Apesar da ampliação do mercado potencial proporcionada pelo Decreto 5549, Revilla observou alguns desafios. Os custos de conexão e adaptação à rede elétrica recaem integralmente sobre o gerador distribuído, a proibição de fornecer energia a terceiros limita o potencial de lucro para o investidor, e ainda não há incentivos econômicos aplicados às tarifas.
Outro passo importante foi o anúncio de que a Bolívia receberá 9 milhões de euros, o equivalente a 10,6 milhões de dólares, em fundos não reembolsáveis de cooperação da União Europeia e da Alemanha. Essa verba será destinada a apoiar a transição elétrica do país, visando a redução da dependência do gás natural. O embaixador da República Federal da Alemanha em Bolívia, José Schulz, comentou que o apoio “reflete o compromisso de Alemanha e a União Europeia de acompanhar a Bolívia em seu caminho para uma diversificação energética sustentável orientada ao desenvolvimento”. A iniciativa, que integra o programa EU4ProTransición, também prevê ações para a integração elétrica regional e o desenvolvimento do hidrogênio verde, buscando atrair investimento privado e tornar o sistema elétrico boliviano mais diversificado e sustentável em médio prazo.
Em complemento aos anúncios governamentais, foi assinado um empréstimo soberano com a CAF (Banco de Desenvolvimento da América Latina e Caribe) de até 110 milhões de dólares para a construção da usina solar de Sud Chichas, localizada em Tupiza, Potosí. Com uma capacidade instalada de 120 megavatios, a planta busca “contribuir à descarbonização da matriz de geração elétrica de Bolívia através da redução do consumo de gás natural”, segundo a versão oficial. O presidente da CAF, Sergio Díaz-Granados, enfatizou: “Esta vai ser a planta solar mais grande de Bolívia até o momento, oxalá seja o início de mais construções. É um hito na descarbonização de Bolívia. Quem crê em Bolívia está chamado a ser ator fundamental da transição energética”. A Empresa Nacional de Eletricidade (ENDE) executará a obra em uma área de 110 hectares na comunidade de Hornillos.
Revilla defende que o potencial energético do país varia de uma região para outra, e a transição deve considerar essa realidade.
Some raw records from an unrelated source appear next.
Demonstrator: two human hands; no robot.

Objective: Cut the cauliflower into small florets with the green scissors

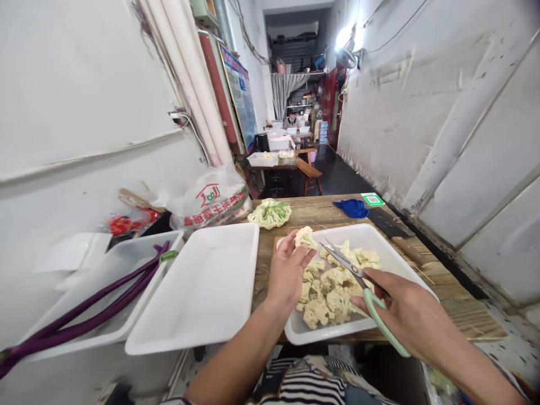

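Observation:
Between the fingertips of my left hand [289, 264] is a small cauliflower floret [305, 238], held up over the left rim of a white tray [405, 270]. My right hand [405, 306] grips scissors [377, 315] with pale green handles. Their blades are parted, and the tips point toward the floret without touching it. Below both hands, several cut cauliflower florets [333, 292] lie in the tray. A larger piece of cauliflower [270, 214] rests on the wooden table [264, 253] beyond my left hand.
Left of the table stand a white tray [198, 287] and another tray [105, 315] with long purple eggplants [109, 298]. Behind them is a printed plastic bag [211, 197]. A blue cloth-like item [352, 208] and a cleaver [390, 222] lie at right. Far back, a person [292, 119] sits at a table.

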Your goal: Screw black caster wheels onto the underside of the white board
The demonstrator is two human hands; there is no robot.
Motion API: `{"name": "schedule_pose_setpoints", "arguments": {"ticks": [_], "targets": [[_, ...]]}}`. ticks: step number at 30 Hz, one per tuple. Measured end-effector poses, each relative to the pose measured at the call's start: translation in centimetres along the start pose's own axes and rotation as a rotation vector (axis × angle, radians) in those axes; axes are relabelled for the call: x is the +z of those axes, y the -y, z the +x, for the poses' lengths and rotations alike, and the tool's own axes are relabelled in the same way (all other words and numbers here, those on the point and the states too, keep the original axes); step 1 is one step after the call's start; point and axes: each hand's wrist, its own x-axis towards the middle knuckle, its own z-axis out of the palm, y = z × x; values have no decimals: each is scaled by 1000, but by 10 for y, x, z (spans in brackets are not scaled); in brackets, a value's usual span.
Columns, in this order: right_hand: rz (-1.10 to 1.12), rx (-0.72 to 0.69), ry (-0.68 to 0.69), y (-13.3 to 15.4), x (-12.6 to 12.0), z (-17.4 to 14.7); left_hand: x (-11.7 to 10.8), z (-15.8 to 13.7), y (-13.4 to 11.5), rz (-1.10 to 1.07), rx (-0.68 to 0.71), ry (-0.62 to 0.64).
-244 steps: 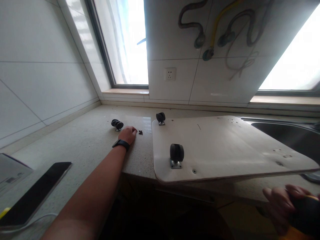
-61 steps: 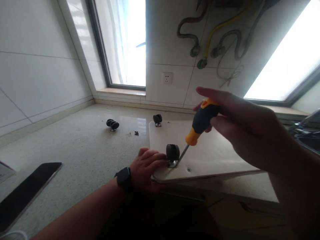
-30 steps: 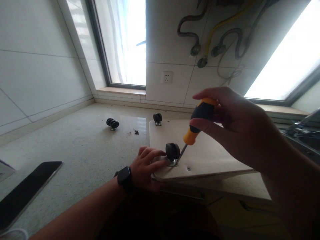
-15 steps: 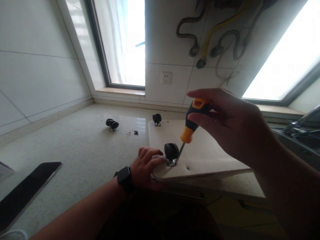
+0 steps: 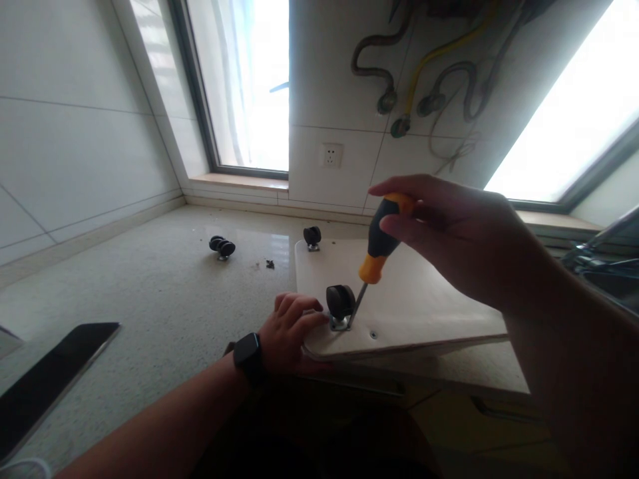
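My right hand point(image 5: 439, 233) is closed around the yellow and black handle of a screwdriver point(image 5: 380, 229). The screwdriver tilts, its shaft running down to the metal plate of a black caster wheel point(image 5: 340, 303). That caster stands at the near left corner of a white board point(image 5: 419, 286). Gripping this corner is my left hand point(image 5: 294, 326), with fingertips beside the caster's plate and a black watch on the wrist. A second caster point(image 5: 312, 236) sits at the board's far left corner. The screw under the screwdriver's tip is too small to make out.
On the speckled countertop point(image 5: 164, 286) lie a loose pair of casters point(image 5: 222, 247) and a small heap of screws point(image 5: 270, 264). A long black flat object point(image 5: 54, 372) is at left. A sink with a faucet point(image 5: 599, 253) stands at right. Pipes point(image 5: 379, 70) run along the wall.
My right hand has turned slightly on the screwdriver handle, its index finger shifting a little left. The screwdriver's tip stays at the caster plate, and my left hand keeps its place.
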Motion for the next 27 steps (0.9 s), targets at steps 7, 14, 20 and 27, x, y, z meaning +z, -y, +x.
{"name": "schedule_pose_setpoints", "arguments": {"ticks": [7,14,20,27], "targets": [[-303,-32,-16,2,-3,2,0,0,-1,-7,-5,0],[31,107,84,-8,-5,3,-1,2,-2,-14,-2,-12],[-345,111,-131,7,2,-2,-2,3,-2,-9,6,-2],[-130,41,17,4,3,-3,-3,3,-2,2,12,5]]}}
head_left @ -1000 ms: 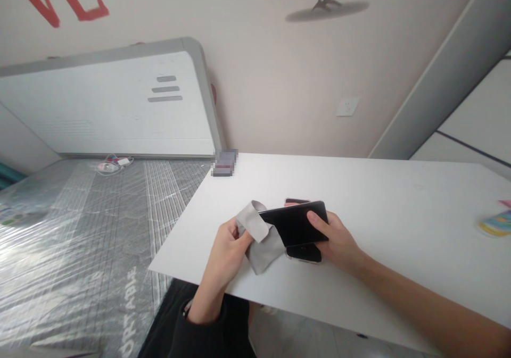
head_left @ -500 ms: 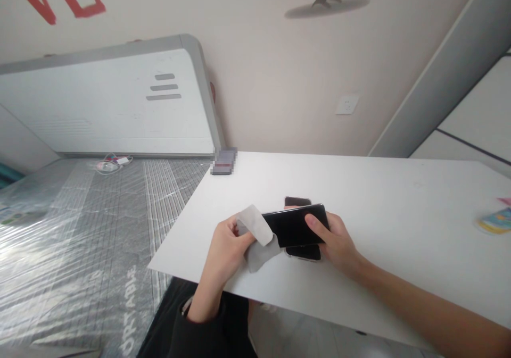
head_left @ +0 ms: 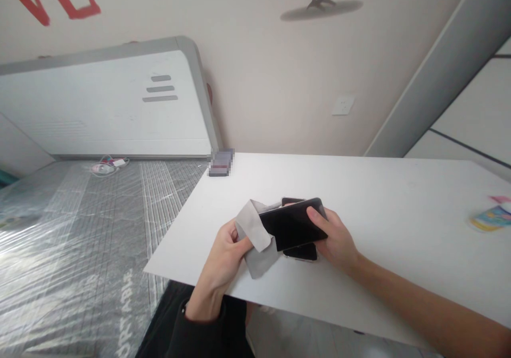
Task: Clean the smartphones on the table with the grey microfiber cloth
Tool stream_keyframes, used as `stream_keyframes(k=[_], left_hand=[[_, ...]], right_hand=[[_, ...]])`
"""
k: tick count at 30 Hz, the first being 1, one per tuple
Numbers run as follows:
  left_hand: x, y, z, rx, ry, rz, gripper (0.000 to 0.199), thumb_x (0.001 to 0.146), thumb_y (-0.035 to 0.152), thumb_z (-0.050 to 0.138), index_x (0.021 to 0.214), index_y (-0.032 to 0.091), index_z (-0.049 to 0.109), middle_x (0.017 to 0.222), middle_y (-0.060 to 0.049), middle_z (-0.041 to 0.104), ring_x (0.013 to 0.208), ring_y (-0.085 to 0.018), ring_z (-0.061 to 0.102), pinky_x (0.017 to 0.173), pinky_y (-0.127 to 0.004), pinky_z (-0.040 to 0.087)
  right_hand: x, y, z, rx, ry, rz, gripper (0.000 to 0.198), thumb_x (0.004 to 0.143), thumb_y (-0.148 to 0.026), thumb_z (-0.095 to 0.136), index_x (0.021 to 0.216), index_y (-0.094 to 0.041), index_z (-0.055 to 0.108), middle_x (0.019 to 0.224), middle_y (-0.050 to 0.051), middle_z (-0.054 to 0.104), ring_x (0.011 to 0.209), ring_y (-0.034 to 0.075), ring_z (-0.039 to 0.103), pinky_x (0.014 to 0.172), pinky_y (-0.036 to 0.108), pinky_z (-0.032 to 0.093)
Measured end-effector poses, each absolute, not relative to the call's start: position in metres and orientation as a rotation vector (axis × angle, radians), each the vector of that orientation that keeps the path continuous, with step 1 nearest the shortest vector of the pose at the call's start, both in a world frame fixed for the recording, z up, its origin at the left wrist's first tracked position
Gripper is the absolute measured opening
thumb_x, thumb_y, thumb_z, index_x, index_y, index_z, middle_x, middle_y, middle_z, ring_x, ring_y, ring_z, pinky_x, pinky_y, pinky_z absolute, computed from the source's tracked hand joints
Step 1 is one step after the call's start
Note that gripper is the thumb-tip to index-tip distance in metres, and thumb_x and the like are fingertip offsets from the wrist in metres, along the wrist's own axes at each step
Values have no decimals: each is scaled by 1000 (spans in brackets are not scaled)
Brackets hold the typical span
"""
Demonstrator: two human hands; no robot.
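A black smartphone [head_left: 293, 225] is held above the white table, tilted, by my right hand [head_left: 337, 235]; the thumb lies on its dark face and the other fingers are behind it. My left hand [head_left: 225, 251] pinches a light grey cloth [head_left: 255, 233], which wraps around the left end of the phone. The cloth hides that end and some of my left fingers. Beneath the held phone, a second dark phone-like thing [head_left: 301, 252] with a clear edge lies on the table, its middle covered from view.
The white table [head_left: 379, 204] stands against the wall. A blurred box-like thing [head_left: 221, 163] sits at its far left corner, and a colourful packet [head_left: 491, 217] lies at the right. Left of it is a plastic-covered mattress [head_left: 80, 241] with a coiled white cable [head_left: 106, 166].
The phone's face has tilted a little in my right hand. My left hand and the cloth have shifted slightly down, and the whole view has moved slightly.
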State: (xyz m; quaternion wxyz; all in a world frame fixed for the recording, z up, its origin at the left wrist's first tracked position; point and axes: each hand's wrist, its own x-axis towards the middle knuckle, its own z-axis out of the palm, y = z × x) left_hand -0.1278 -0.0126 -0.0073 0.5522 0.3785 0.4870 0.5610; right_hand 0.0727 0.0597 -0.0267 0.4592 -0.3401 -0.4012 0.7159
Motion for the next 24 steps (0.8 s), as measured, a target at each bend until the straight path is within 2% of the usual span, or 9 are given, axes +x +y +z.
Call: stream_keyframes(k=[4, 7, 11, 14, 16, 20, 24], left_hand=[[-129, -11, -5, 903, 1171, 1320, 33, 62, 33, 96, 83, 16, 78, 75, -2, 75, 71, -17, 66, 73, -26, 53], [-131, -10, -2, 948, 1326, 1277, 33, 62, 37, 94, 80, 14, 77, 73, -3, 75, 70, -19, 65, 68, -27, 51], [-131, -11, 0, 1081, 1556, 1232, 28, 66, 38, 87, 73, 15, 73, 69, -2, 71, 66, -17, 59, 61, -25, 44], [-131, -10, -2, 1110, 1611, 1231, 34, 70, 45, 83, 65, 16, 67, 62, 0, 65, 61, -15, 52, 57, -24, 38], [-131, -9, -4, 1114, 1568, 1261, 37, 72, 49, 82, 65, 16, 67, 62, 0, 65, 62, -15, 53, 59, -25, 40], [-126, -8, -10, 1054, 1363, 1355, 31, 75, 46, 85, 75, 16, 75, 75, -3, 75, 76, -20, 66, 67, -26, 49], [-116, -9, -11, 830, 1071, 1454, 37, 66, 41, 96, 90, 18, 80, 81, -5, 79, 87, -26, 75, 71, -28, 56]], right_hand=[[75, 56, -30, -816, -1068, 1700, 54, 75, -63, 87, 101, -17, 81, 100, 12, 83, 81, 27, 78, 66, 34, 63], [77, 51, -31, -799, -1156, 1634, 52, 79, -63, 84, 100, -16, 83, 102, 13, 83, 81, 27, 78, 67, 35, 64], [76, 47, -29, -794, -1173, 1637, 56, 78, -67, 82, 100, -16, 83, 98, 14, 83, 72, 27, 77, 60, 36, 64], [74, 49, -28, -821, -1117, 1671, 57, 77, -67, 84, 100, -15, 83, 94, 14, 83, 72, 27, 77, 60, 36, 64], [72, 51, -28, -832, -1058, 1685, 56, 75, -66, 85, 100, -15, 83, 95, 14, 83, 77, 28, 78, 62, 36, 64], [71, 57, -28, -812, -948, 1702, 52, 73, -63, 88, 98, -17, 82, 99, 13, 83, 93, 33, 79, 73, 39, 66], [70, 60, -29, -797, -933, 1702, 47, 77, -62, 84, 95, -19, 82, 101, 12, 83, 105, 35, 77, 90, 44, 64]])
No ocidente, o clima e as características do terreno são propícias para a energia solar e geotérmica, especialmente em áreas com atividade vulcânica e águas termais. Já no oriente, particularmente em Santa Cruz, o vento e os rios oferecem condições ideais para projetos eólicos e hidrelétricos.
O especialista concluiu que um planejamento estratégico permitiria à Bolívia produzir eletricidade a um custo menor e, em um horizonte de médio prazo, gerar excedentes que poderiam ser exportados.